In WP2, which deals with the development of the spiking components, UCL has optimized the fabrication process for the active laser material. With the help of a new annealing technique, we were able to achieve good optical characteristics in the fabricated wafers. UCL and TUE have defined the layer stacks for the electronic and photonic spiking devices and wafers for the electrical devices were successfully grown. TUE has performed simulations and arrived at an initial design of the photonic spiking device whereas the electronic spiking device design is finalized. Memristor process tests have been devised by HPE and TUE.
Within WP3, we work on the electronic-photonic interconnectivity. The consortium has developed modeling approaches for coupling of electronic and photonic nodes. USTRATH has performed experimental investigation into optical-electrical transitions between spiking nodes and demonstrated basic processing tasks with such. TUI has implemented the electrical spiking model into dynamic simulations of networks for reservoir computing, and has demonstrated good performance for time-series tasks. Pre- and postprocessing methods have been analyzed by TUI and USTRATH, that increase the memory capacity in such networks.
In WP4, USTRATH has investigated experimentally the operation of discrete neurons under multiwavelength optical inputs and in multi-modal regimes of operation.

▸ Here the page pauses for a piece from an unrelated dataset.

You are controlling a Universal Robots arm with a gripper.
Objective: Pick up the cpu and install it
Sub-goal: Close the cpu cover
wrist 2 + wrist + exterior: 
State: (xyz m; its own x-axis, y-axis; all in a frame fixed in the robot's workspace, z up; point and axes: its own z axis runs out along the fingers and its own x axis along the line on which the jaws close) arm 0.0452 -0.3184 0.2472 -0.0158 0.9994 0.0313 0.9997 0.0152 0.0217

HPE is developing a system-level simulator that is compatible with common ML software frameworks and can connect to SPIKEPro's hardware models.
Within WP5, work has started to prepare measurements for technologies and systems of WPs 2-4. Activities include preliminary development of PCB assembly of chips. Additionally, USTRATH has started early experimental work with discrete devices to verify the processing potential of spiking devices and conducted numerical simulations to study the computational capabilities of networked neurons.